(Dataset begins)
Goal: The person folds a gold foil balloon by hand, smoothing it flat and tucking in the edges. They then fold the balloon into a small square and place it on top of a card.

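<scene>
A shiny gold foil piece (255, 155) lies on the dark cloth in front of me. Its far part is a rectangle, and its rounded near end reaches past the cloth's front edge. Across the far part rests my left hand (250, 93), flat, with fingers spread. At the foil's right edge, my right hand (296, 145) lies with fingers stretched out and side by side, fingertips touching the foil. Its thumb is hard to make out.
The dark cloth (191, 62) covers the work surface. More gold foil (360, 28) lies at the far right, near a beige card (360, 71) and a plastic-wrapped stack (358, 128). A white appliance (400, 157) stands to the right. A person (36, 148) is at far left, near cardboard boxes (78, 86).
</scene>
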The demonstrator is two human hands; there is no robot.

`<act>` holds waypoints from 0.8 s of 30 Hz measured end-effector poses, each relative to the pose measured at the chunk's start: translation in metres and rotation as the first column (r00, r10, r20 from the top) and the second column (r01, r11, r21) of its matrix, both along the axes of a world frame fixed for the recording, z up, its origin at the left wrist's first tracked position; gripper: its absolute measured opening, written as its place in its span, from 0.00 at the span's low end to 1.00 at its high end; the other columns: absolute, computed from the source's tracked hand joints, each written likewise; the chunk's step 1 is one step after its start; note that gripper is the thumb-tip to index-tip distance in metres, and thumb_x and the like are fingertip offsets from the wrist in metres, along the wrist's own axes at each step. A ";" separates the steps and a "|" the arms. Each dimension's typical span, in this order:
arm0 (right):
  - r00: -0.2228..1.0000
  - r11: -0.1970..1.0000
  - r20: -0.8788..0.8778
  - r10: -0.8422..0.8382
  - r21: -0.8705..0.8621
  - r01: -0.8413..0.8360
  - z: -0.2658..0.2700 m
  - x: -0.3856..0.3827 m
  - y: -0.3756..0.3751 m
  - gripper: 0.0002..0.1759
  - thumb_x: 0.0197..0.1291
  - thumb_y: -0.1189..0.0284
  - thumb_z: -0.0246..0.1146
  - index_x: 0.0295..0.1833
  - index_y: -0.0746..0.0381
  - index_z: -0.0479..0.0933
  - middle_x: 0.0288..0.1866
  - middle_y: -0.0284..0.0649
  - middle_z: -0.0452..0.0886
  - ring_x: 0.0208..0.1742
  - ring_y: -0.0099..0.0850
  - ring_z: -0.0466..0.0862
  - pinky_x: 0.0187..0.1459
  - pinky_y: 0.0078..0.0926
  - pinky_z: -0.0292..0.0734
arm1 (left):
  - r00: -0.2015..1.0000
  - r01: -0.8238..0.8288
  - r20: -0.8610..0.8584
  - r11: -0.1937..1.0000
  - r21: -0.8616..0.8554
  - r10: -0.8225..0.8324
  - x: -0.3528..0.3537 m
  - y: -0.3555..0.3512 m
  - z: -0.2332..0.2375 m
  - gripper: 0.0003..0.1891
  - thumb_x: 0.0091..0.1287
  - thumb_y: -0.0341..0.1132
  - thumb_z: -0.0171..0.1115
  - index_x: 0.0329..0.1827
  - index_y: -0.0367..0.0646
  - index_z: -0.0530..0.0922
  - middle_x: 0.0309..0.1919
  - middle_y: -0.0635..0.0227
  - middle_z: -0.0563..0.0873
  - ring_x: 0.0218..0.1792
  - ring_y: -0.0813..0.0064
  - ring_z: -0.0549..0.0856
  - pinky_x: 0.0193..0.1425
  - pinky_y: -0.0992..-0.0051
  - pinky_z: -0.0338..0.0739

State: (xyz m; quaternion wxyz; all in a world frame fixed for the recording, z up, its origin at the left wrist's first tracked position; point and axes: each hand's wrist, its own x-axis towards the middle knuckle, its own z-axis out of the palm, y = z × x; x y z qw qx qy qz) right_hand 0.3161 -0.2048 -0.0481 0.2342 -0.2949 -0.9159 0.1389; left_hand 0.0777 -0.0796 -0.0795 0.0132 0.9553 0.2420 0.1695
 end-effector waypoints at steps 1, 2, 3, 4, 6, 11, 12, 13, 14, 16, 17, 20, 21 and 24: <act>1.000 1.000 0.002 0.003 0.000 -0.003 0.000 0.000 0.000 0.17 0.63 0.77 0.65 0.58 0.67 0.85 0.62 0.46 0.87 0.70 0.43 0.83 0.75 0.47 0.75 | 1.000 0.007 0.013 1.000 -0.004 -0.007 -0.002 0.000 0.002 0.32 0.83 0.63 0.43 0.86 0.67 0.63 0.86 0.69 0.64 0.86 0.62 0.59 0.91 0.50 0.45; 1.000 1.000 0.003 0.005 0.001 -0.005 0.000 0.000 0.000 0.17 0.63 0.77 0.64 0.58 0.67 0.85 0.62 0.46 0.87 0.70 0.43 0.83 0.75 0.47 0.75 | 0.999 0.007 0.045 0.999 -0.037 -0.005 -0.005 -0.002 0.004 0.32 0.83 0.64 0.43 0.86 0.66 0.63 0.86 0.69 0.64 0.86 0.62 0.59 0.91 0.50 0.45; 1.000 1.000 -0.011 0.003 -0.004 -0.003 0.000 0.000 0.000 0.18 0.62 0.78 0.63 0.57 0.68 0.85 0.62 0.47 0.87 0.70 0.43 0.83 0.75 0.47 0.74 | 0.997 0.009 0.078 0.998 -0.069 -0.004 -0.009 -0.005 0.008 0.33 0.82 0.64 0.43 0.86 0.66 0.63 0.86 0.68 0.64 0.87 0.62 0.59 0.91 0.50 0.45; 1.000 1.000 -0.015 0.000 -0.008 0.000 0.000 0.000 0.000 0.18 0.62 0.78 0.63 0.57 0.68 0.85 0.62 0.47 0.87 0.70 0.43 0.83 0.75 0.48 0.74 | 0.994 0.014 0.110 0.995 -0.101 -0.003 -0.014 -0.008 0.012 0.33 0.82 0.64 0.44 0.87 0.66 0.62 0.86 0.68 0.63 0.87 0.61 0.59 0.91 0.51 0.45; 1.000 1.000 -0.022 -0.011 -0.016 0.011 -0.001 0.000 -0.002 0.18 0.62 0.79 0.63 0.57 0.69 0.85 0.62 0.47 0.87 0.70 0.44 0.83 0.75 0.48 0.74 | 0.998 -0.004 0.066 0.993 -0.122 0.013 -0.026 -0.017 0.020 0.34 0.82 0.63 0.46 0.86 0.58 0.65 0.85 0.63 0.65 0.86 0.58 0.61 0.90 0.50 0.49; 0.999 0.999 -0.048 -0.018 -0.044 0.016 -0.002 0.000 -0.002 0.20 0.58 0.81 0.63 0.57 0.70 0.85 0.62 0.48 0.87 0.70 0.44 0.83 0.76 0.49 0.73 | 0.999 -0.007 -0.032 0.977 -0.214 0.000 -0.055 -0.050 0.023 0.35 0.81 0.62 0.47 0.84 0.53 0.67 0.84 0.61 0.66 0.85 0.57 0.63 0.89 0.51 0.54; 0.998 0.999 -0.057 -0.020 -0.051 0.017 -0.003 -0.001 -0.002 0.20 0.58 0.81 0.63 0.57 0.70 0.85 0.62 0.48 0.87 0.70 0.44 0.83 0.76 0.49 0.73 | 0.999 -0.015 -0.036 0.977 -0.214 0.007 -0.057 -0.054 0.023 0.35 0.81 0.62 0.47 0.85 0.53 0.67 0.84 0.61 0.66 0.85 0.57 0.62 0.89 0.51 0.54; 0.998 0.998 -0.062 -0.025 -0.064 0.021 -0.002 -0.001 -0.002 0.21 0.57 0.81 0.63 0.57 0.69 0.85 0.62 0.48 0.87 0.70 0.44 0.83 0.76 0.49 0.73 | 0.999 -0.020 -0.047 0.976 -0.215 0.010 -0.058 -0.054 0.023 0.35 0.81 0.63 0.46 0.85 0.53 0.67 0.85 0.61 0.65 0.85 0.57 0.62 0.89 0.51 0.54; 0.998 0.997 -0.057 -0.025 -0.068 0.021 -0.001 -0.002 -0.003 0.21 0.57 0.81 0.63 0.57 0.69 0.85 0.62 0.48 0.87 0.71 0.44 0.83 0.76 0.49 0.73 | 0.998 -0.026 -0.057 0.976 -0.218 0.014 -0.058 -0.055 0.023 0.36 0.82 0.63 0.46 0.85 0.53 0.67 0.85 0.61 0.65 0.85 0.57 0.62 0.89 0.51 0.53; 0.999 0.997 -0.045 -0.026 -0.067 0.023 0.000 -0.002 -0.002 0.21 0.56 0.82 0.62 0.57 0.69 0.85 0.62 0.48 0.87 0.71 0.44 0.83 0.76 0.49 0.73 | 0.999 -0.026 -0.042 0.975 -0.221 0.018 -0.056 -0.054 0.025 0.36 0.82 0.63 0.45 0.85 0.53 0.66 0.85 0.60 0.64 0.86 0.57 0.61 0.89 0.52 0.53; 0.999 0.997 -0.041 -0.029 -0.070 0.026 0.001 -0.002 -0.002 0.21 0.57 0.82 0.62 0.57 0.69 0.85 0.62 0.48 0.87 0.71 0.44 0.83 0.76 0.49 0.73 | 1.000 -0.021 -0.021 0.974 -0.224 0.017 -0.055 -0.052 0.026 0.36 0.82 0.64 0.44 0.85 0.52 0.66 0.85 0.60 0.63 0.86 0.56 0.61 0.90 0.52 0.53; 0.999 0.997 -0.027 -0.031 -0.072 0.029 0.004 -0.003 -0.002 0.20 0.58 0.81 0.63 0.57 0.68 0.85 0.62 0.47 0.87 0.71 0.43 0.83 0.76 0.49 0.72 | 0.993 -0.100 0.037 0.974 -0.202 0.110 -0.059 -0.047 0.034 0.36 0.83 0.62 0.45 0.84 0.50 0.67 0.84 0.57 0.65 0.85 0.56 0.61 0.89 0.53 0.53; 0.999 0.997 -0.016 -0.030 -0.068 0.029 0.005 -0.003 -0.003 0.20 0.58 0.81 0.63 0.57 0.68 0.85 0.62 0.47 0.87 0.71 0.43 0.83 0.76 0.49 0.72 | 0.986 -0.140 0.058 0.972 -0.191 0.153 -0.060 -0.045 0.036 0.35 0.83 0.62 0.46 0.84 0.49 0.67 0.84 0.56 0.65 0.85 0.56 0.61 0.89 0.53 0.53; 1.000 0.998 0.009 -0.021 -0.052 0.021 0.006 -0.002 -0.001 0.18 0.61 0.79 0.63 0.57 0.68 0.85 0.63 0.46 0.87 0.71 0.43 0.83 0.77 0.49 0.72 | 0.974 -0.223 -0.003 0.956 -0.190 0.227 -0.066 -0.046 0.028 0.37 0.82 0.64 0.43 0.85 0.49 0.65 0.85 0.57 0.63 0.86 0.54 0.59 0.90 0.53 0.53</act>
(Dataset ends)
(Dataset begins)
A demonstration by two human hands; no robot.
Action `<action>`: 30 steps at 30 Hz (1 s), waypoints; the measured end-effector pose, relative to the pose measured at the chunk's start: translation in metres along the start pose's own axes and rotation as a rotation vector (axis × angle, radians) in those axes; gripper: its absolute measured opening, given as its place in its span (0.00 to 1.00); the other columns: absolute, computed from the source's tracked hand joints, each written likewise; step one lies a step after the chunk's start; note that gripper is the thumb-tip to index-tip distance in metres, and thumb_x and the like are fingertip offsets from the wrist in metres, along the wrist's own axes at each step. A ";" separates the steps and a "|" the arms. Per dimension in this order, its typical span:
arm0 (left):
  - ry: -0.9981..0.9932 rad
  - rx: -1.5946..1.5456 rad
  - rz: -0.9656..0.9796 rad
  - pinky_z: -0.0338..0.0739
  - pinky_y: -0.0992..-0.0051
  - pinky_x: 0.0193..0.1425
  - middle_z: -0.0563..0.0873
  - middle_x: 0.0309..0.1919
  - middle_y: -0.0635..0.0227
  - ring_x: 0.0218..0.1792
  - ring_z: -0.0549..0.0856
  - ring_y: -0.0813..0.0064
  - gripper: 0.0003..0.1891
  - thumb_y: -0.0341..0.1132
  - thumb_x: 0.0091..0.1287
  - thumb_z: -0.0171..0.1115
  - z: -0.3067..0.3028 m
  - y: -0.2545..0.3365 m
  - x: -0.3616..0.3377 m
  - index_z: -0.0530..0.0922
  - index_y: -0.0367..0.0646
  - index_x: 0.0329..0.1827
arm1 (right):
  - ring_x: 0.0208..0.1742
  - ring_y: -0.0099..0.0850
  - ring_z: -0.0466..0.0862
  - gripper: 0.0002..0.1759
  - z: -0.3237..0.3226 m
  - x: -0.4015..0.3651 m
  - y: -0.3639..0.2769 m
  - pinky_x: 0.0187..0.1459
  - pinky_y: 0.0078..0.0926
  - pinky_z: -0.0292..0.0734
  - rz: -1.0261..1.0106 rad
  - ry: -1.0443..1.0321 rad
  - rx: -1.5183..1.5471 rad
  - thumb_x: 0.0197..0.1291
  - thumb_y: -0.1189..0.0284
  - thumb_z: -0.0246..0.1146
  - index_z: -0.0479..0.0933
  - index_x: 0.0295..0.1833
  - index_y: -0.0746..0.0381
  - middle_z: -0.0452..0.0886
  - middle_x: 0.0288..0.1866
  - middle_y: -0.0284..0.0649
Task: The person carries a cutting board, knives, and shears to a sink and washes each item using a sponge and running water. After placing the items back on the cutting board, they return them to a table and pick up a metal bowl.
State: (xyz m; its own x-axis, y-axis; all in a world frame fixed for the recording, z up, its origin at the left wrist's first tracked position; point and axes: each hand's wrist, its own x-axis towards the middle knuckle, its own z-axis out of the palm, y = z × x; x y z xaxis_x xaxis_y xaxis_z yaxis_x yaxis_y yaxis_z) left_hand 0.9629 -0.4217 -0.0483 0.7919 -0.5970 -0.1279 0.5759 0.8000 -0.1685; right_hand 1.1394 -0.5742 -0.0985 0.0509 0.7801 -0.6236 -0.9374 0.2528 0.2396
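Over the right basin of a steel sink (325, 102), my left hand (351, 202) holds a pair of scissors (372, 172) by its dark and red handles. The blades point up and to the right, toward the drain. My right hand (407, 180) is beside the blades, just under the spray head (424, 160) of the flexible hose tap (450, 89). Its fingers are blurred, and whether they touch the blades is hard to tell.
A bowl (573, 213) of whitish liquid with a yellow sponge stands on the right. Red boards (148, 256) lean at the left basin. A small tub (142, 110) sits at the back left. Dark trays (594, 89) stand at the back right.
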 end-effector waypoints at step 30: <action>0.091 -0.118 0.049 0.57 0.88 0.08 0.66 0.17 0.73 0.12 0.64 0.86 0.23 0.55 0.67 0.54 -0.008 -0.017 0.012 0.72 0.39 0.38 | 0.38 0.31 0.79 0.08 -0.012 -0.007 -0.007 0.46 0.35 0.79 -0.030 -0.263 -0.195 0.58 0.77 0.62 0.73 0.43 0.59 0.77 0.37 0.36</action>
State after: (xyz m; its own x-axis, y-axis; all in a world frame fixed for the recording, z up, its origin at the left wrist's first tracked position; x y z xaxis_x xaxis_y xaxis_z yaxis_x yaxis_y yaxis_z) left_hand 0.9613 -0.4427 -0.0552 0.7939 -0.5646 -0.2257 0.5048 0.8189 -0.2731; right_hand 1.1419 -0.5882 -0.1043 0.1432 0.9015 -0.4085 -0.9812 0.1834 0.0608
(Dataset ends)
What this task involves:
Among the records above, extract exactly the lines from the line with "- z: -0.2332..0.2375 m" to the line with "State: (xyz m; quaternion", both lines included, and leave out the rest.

Solution to the exercise:
  - z: -0.2332..0.2375 m
  - gripper: 0.0003..0.1891
  - thumb_x: 0.0091..0.1287
  - thumb_y: -0.0341..0.1132
  - thumb_z: -0.0171..0.1115
  - index_x: 0.0329..0.1827
  - index_y: -0.0367..0.0646
  - index_z: -0.0530..0.0922
  - middle_x: 0.0309..0.1919
  - middle_y: -0.0635..0.0227
  - middle_z: -0.0563..0.0873
  - ring_x: 0.0218..0.1792
  - ring_y: -0.0813..0.0064
  - ring_z: -0.0549..0.0856
  - pinky_x: 0.0193..0.1425
  - pinky_y: -0.0992..-0.0051
  - pinky_z: -0.0338..0.0739

State: (xyz m; quaternion wxyz; all in a world frame fixed for the recording, z up, its origin at the left wrist's first tracked position; point and axes: each hand's wrist, its own x-axis towards the middle knuckle, its own z-axis out of the palm, y = z × x; x y z qw qx qy qz) right_hand 0.3161 -0.2048 -0.0481 0.2342 -0.2949 -0.9159 0.1389; left_hand 0.0777 -0.0796 -0.0795 0.0132 0.9553 0.2420 0.1695

The output is done.